Repeat nothing but the lines below running from the one containing "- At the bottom" to the one containing "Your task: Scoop". Keep both end lines.

---------- Input data ----------

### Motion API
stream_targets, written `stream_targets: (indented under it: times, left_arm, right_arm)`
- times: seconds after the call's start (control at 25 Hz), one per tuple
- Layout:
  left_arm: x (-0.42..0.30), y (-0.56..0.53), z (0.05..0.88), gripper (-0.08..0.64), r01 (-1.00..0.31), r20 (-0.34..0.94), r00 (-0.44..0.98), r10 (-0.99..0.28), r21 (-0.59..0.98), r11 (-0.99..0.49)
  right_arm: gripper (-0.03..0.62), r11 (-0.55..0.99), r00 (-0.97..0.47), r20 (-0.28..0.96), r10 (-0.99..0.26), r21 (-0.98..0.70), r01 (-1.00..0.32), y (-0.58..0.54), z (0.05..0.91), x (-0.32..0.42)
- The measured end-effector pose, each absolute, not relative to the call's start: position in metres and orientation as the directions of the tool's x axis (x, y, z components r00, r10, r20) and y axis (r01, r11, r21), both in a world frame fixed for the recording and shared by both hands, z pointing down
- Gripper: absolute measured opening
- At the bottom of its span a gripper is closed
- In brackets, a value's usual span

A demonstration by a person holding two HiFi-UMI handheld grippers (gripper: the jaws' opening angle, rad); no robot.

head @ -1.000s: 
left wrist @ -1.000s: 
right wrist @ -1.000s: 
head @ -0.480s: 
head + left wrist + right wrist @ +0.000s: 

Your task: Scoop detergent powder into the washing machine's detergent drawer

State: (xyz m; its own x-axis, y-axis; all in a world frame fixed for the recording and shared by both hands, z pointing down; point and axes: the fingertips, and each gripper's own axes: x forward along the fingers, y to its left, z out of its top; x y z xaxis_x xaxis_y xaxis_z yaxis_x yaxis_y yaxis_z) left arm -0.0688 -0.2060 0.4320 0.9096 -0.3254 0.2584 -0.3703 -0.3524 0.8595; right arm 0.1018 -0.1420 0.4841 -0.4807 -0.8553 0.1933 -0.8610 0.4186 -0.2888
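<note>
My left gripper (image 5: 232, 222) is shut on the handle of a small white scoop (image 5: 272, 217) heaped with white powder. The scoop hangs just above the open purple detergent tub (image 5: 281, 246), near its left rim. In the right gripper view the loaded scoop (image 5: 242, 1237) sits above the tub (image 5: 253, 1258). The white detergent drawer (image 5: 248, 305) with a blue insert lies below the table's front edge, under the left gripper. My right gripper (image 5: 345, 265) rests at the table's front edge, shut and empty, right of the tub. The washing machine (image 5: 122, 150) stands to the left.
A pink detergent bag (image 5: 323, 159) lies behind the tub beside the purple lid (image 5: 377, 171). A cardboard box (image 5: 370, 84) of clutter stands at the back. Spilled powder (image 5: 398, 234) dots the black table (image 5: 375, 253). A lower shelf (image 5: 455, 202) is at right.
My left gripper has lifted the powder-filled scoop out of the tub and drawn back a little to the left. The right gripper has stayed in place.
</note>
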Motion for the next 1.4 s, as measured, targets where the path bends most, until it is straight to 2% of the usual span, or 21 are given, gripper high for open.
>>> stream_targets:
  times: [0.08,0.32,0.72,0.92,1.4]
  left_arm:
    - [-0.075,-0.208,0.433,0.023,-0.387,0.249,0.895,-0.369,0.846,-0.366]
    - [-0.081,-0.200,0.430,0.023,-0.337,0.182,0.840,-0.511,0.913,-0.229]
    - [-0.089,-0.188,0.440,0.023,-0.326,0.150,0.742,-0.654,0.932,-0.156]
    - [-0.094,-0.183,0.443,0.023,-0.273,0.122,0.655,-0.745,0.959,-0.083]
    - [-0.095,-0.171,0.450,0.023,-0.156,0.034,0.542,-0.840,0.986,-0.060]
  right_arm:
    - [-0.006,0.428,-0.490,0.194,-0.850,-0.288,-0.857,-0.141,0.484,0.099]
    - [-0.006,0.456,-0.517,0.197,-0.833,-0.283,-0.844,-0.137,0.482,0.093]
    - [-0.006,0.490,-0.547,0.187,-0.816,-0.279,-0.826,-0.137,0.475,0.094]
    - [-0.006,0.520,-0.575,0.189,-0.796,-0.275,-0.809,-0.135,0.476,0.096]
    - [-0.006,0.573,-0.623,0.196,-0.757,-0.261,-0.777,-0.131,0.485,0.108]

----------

▶ **Output for this task**
- At the bottom of its span a gripper is closed
- In brackets, a value's usual span

A demonstration by a person holding two HiFi-UMI handheld grippers (gripper: the jaws' opening angle, rad); no robot.

head @ -1.000s: 
left wrist @ -1.000s: 
right wrist @ -1.000s: 
head @ -0.480s: 
head + left wrist + right wrist @ +0.000s: 

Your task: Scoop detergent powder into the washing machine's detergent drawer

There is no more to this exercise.